Add a Condition node on documentType. Each branch runs its own extraction Connector node in Agent mode with a specific Response Schema.

Example schemas:

Support ticket:
{ "customerEmail", "issueType", "priority", "summary", "productArea" }

Invoice:
{ "vendor", "invoiceNumber", "amount", "currency", "dueDate", "lineItems[]" }

Lead form:
{ "name", "company", "role", "interest", "budgetRange", "timelineWeeks" }

Meeting notes:
{ "attendees[]", "decisions[]", "actionItems[{ owner, task, dueDate }]" }

Keep each schema strict and small. Smaller schemas mean cheaper, more reliable extractions.

Step 4: Validate the Extracted Record

After extraction, add a Transform + validation pass for the easy checks (validation / email on email fields, validation / iso-date on dates). Add a Condition node that checks all required fields are present and non-null.

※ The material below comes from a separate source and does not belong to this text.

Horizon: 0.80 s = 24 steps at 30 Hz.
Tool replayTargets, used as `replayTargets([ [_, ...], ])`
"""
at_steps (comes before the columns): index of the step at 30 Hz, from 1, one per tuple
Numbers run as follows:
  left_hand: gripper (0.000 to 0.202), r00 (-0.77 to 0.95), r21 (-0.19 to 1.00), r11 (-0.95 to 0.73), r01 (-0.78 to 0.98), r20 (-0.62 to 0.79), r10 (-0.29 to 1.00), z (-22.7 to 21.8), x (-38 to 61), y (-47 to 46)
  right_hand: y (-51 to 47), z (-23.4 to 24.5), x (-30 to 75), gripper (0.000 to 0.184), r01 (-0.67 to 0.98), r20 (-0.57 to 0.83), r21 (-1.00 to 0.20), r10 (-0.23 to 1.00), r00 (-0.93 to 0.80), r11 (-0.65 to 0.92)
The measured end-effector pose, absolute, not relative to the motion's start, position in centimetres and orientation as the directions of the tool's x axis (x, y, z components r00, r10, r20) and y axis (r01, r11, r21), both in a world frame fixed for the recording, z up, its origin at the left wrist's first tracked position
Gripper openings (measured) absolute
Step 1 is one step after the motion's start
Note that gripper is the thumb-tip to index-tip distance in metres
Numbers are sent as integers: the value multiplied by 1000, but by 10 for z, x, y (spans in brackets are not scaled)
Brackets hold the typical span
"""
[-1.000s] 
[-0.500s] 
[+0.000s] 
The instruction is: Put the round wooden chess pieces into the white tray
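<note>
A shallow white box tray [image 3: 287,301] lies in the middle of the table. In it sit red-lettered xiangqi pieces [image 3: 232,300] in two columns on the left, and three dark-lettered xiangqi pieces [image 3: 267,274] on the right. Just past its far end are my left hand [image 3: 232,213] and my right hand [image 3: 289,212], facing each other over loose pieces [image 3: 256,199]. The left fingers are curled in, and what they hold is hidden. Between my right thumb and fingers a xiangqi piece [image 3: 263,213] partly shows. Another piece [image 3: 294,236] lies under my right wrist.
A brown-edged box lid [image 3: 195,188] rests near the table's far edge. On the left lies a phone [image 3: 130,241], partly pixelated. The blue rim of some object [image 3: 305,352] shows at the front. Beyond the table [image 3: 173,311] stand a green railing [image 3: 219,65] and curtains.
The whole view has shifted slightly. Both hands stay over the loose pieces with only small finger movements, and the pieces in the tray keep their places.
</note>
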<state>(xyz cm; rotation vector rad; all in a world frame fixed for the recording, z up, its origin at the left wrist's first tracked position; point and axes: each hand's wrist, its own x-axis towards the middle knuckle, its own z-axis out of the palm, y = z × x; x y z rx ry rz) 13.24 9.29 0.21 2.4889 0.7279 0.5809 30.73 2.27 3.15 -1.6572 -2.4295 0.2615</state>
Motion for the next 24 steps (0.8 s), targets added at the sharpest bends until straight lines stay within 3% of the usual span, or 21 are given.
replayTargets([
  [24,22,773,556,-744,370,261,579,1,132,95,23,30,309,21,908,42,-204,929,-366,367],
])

Records that pass continue; records that fail go to a Human node for review with the missing fields flagged.

Step 5: Persist to the Target System

Use a second Condition on document type to fan out to the right downstream call:

Support ticket: monday / create-item on the support board.
Invoice: netsuite / upsert-record as a vendor bill.
Lead form: klaviyo / create-profile plus add-profiles-to-list for nurture.
Meeting notes: mongodb / insert-documents into a meetings collection, then a Loop node over actionItems creating tasks.

Step 6: Acknowledge and Audit

End with a Parallel node that fans out into two branches:

slack / send-message to the relevant team channel summarising the extracted record and linking to the downstream target.
mongodb / insert-documents into an extractions audit collection storing { source, rawText, documentType, extractedFields, model, tokensUsed }. This is your evidence trail when something downstream looks wrong.

Tips

Schemas are the contract. Spending five minutes nailing each schema saves hours of prompt tweaking later.
One purpose per schema. Don't try to extract every possible field "just in case". Trim to what you'll actually use downstream.
Confidence-gate the classifier. Sending an ambiguous document to the wrong extractor produces convincing-looking garbage. Route it to a human instead.

Common Pitfalls

Mixed-format inputs. Forwarded emails contain the original plus reply threads plus signatures. Strip quoted text and signatures (a regex / replace step) before extraction or the model will pull data from the wrong message.
Encoding issues. Pasted text from Word docs contains smart quotes and non-breaking spaces. Normalize with text / trim + a regex pass first.
Schema sprawl. Adding a 12th document type often means the classifier starts misfiring on adjacent types. Keep types under 8 and re-test when you add one.
PII handling. Unstructured text is where the riskiest PII lives. Decide upfront what gets masked before the AI step and what gets stored in the audit collection.

Testing

Assemble 5-10 real examples per document type plus a handful of intentionally ambiguous ones. Run the full workflow and check three things per example: did the classifier pick the right type, did extraction fill in the required fields, and did the downstream write actually happen. Adjust the classifier prompt and per-type extraction prompts until accuracy is acceptable, then turn the trigger on.